Unsere Kindheit am Stimberg

  

Näher am Himmel
von Johannes Vonnahme

Nach der Erstkommunion im Jahr 1945 wurden einige Nachbarjungen und ich Messdiener. Unser Herr Kaplan Friepörter brachte uns die lateinischen Staffelgebete bei. Auch wenn es uns schwer fiel, eines Tages hatten wir es gepackt. Der Herr Kaplan Friepörter war ein ruhiger Typ. Mit stoischer Ruhe zog er sein Programm durch, selbst wenn wir schon zappelig wurden. Zwei Jahre lang waren wir liebe Jungen und hatten fast einen Heiligenschein.

 

 

 

 

 

 

 

St. Josef-Kirche

Im Jahr 1947 kamen wir so langsam in die Flegeljahre. Dazu bekamen wir einen neuen Kaplan. Herr Kaplan Frye übernahm das Kommando. Alles wurde nun lockerer. Er machte mit uns ein Zeltlager in Groß Reken. An Wallfahrten nach Nerviges und Kevelaer durften wir auch teilnehmen. Besonders schön fanden wir die Busfahrten.

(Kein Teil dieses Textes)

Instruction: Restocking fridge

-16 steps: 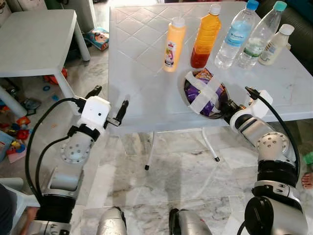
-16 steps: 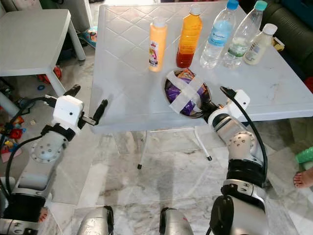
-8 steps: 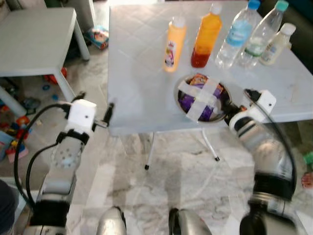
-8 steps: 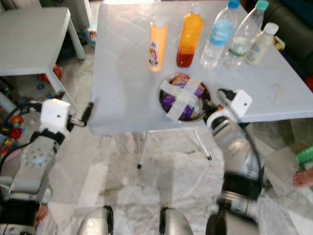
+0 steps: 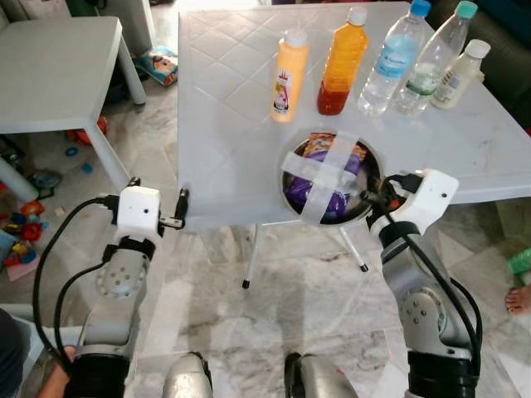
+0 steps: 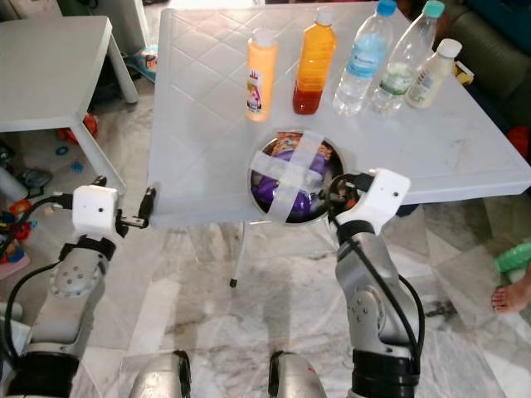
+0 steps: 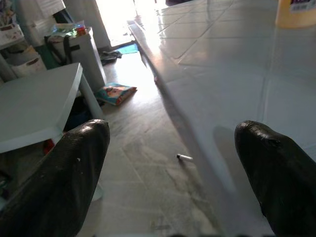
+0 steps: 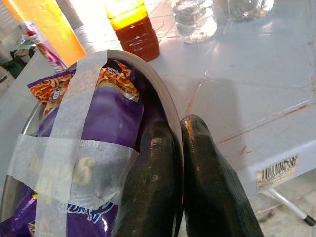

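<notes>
A steel bowl [image 5: 285, 176] of purple snack bags, held down by a cross of white tape, sits at the front edge of the white table [image 5: 224, 124]. My right gripper [image 8: 176, 134] is shut on the bowl's rim [image 8: 148, 74], one finger inside and one outside. Behind the bowl stand a yellow-orange bottle [image 5: 285, 75], an orange juice bottle [image 5: 340, 62], two clear water bottles [image 5: 390, 58] and a small pale bottle [image 5: 458, 76]. My left gripper [image 5: 158, 187] is open and holds nothing, just off the table's front left corner.
A low white side table [image 5: 58, 66] stands to the left, with toys [image 5: 21, 224] scattered on the marble floor beside it. The table's thin legs [image 5: 251, 257] are below the front edge. A person's foot [image 5: 519, 298] is at the far right.
The bowl has slid a little nearer the front edge with my right gripper on its rim, and that arm's elbow has dropped. My left gripper has drawn back from the table's edge.
</notes>
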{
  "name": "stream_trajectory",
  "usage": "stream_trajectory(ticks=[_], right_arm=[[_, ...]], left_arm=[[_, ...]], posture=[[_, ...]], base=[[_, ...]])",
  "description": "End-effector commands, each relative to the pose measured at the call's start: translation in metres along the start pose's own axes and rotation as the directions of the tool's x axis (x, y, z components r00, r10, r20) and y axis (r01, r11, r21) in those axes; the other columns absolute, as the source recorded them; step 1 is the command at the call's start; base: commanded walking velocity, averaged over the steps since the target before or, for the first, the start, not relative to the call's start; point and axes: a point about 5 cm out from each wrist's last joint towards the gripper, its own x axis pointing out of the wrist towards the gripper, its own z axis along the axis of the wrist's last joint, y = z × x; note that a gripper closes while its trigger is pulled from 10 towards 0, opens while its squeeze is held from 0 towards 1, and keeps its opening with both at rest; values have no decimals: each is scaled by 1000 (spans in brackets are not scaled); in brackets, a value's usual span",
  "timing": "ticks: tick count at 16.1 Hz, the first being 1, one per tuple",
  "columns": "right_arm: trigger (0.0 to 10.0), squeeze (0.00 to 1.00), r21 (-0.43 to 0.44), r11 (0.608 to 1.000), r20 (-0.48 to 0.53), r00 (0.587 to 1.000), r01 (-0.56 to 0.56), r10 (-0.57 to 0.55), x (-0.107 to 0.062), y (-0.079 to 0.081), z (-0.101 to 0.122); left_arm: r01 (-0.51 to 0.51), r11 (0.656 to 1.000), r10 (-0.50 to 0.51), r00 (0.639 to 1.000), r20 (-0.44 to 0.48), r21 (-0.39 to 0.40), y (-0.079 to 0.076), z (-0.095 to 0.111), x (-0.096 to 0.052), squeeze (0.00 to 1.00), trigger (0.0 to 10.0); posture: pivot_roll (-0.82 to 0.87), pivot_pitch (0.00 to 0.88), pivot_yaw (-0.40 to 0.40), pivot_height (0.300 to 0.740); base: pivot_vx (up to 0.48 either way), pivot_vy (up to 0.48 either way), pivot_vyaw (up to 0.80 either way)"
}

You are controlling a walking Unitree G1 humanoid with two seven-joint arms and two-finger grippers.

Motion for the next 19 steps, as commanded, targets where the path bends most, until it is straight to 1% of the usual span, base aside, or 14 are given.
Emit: stream_trajectory(ticks=[1,5,13,15,16,17,19], right_arm=[[10000,0,-18,1000,3,1000,3,-3,-1,0,0],[10000,0,-34,999,24,1000,10,-9,4,-1,2],[10000,0,-44,999,25,1000,5,-4,3,-2,-2],[10000,0,-45,999,27,1000,3,-2,3,-2,-2],[10000,0,-52,999,25,1000,-2,3,4,-2,-2],[10000,0,-78,997,24,1000,-8,10,4,-1,-2],[10000,0,-73,997,22,1000,-14,16,5,0,-4]], left_arm=[[-7,1000,7,1000,-3,7,1,1,1,0,10000],[-8,1000,8,1000,2,4,1,2,3,0,10000],[6,1000,-6,1000,7,6,-4,3,4,0,10000],[10,1000,-10,1000,14,10,-5,4,5,0,10000],[45,999,-45,998,41,-7,-8,6,4,0,10000],[44,999,-45,998,36,13,-9,6,4,0,10000],[45,999,-45,998,34,11,-10,5,4,0,10000]], posture=[[-34,81,-33,740],[-32,79,-35,740],[-36,73,-38,740],[-36,73,-38,740],[-36,73,-38,740],[-33,70,-39,740],[-33,70,-39,740]], base=[[-277,0,0],[-305,0,0],[-322,0,0],[0,0,0],[0,0,0],[0,0,0],[0,0,547]])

So langsam wurden wir immer mutiger. Wenn wir auf dem Dienstplan standen, waren wir noch früher als nötig in der Sakristei. Während der Küster Hense die Altarkerzen anzündete, tranken wir einen Schluck vom wohlschmeckenden Messwein.

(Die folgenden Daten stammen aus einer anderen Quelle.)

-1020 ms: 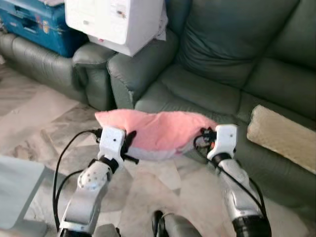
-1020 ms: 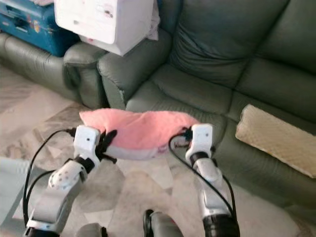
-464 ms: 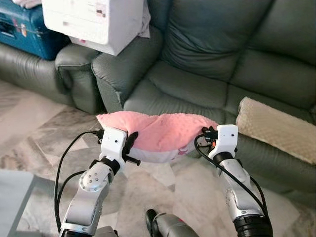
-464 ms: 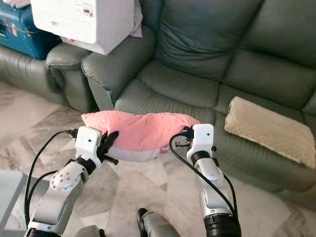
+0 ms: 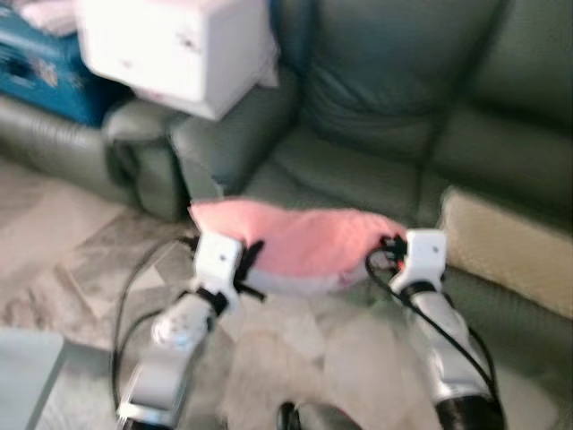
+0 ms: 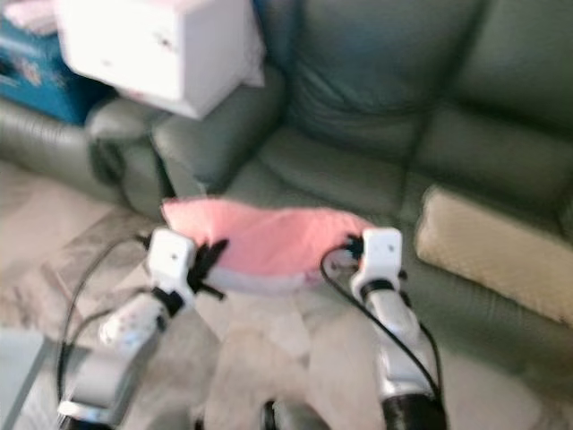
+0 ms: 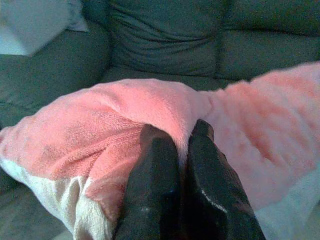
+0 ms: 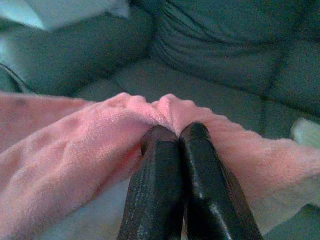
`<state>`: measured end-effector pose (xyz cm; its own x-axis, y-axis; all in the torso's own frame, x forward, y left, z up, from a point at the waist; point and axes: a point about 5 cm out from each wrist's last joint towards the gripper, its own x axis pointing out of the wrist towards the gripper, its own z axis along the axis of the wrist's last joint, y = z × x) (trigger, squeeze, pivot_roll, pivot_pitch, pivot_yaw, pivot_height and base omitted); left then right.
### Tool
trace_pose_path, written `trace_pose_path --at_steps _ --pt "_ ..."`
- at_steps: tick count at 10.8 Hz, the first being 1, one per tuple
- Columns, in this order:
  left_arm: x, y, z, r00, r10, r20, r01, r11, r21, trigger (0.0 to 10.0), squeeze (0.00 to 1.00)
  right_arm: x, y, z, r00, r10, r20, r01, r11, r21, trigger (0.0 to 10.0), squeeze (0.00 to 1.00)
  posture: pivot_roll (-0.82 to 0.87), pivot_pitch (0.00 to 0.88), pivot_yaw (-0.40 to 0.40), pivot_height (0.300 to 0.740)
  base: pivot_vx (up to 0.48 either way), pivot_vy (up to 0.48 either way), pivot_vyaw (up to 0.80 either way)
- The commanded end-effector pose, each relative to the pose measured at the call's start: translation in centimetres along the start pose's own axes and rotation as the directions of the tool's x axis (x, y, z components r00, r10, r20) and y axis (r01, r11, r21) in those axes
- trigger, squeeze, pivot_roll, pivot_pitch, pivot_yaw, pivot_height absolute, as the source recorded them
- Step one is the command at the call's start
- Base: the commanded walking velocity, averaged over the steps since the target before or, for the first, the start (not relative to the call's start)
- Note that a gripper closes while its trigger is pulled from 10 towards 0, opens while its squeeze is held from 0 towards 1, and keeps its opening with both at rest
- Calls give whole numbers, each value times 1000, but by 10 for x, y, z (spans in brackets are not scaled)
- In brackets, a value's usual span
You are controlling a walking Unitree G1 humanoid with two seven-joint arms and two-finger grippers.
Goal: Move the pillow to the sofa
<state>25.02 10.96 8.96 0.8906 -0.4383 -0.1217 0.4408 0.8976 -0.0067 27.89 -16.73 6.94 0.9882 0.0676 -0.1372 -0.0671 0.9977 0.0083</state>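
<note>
Counted: 1 pink pillow [image 5: 300,244], 1 green sofa [image 5: 385,107], 1 beige cushion [image 5: 506,251] on sofa seat at right, 1 white box [image 5: 170,49] on far-left armrest, 1 blue case [image 5: 45,76] far left, 2 grippers. Pillow held in air betw. both arms, near front edge of sofa seat, above marble floor [image 5: 63,260]; not resting on sofa. Left gripper [image 7: 176,134] clenched on pillow's left end, fingers [image 7: 152,170] nearly touching w/ fold of pink fabric pinched betw. them. Right gripper [image 8: 175,131] clenched likewise on right end, fabric bunched at tips. Head views blurred; show whole layout, both silver arms, black cables. Wrist views add finger closure and pillow's pale underside [image 7: 75,200]; right wrist view also catches pale corner of beige cushion at far edge.
</note>
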Motion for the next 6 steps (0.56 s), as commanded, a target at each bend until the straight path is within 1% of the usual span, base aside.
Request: trace_pose_path --at_steps 1,4,6 --pt "-2 1 4 1000 -8 22 8 1000 0 10000 0 0 6 0 1000 18 3 -18 1000 7 10000 0 14 91 -65 740 300 0 0" --pt "-1 0 3 1000 -11 23 11 1000 0 10000 0 1 7 0 1000 22 4 -22 1000 10 10000 0 14 90 -66 740 300 0 0" --pt "-2 0 3 1000 -15 23 15 1000 0 10000 0 1 8 0 1000 20 -1 -20 1000 7 10000 0 14 91 -65 740 300 0 -734"
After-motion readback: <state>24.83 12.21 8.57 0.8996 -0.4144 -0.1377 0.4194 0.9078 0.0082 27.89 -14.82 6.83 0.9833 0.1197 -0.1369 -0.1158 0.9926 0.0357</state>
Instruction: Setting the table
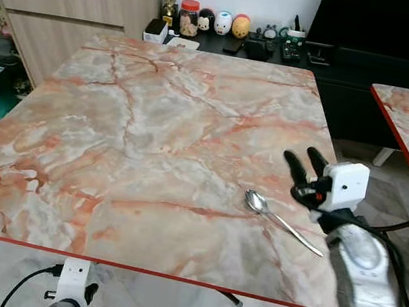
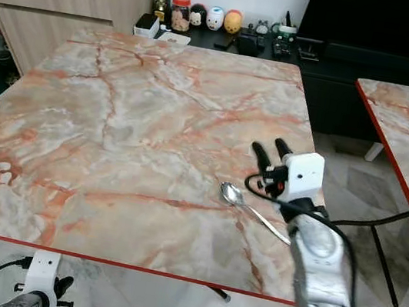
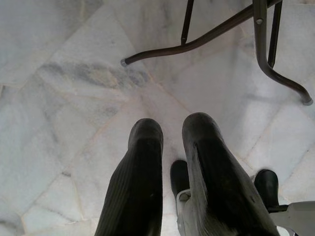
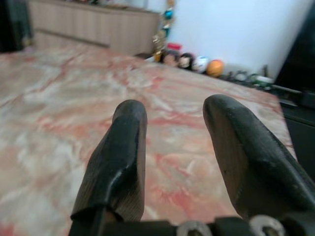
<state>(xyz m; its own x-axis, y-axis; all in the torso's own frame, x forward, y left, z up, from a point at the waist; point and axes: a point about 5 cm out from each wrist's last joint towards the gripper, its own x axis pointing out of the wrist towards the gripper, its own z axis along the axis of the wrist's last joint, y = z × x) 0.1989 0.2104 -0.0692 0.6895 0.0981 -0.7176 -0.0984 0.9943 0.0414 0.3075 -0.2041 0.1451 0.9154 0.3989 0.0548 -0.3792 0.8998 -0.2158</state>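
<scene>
Home dining room: marble table [image 1: 154, 130], sideboard [image 1: 65, 3].

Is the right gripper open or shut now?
Open. The right gripper is above the table past the spoon, and its fingers stand apart with nothing between.

A square table [image 1: 156, 115] with a pink-veined marble top and red edging is carrying one metal spoon [image 1: 279, 221], which is lying near its right front corner, bowl pointing inward
</scene>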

Der Küster Hense bestimmte auch, welche Messdiener die Glocken läuten durften. Zur Empore (Orgelbühne) führte eine Treppe mit einem linken Schwung hinauf. Vor den Orgelpfeifen befanden sich die Glockenseile.

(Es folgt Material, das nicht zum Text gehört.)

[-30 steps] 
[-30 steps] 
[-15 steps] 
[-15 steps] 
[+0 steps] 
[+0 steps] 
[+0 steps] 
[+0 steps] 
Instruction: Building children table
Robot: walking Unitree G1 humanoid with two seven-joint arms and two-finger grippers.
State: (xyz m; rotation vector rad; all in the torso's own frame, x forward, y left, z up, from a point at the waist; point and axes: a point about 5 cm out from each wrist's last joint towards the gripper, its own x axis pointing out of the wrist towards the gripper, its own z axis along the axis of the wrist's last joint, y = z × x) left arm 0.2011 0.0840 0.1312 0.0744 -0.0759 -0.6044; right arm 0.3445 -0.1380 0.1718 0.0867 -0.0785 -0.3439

Das Läuten machte uns einen besonderen Spaß. Wir zogen an einem dicken Seil, um die Glocke zum Läuten zu bringen. Wenn die Glocke den Scheitelpunkt erreicht hatte, konnten wir uns zwei bis drei Meter in die Höhe ziehen lassen. Wenn die Gläubigen unten in den Kirchenbänken ein Gebet zum Himmel schickten, waren wir oben am Seil mindestens sieben Meter näher am Himmel.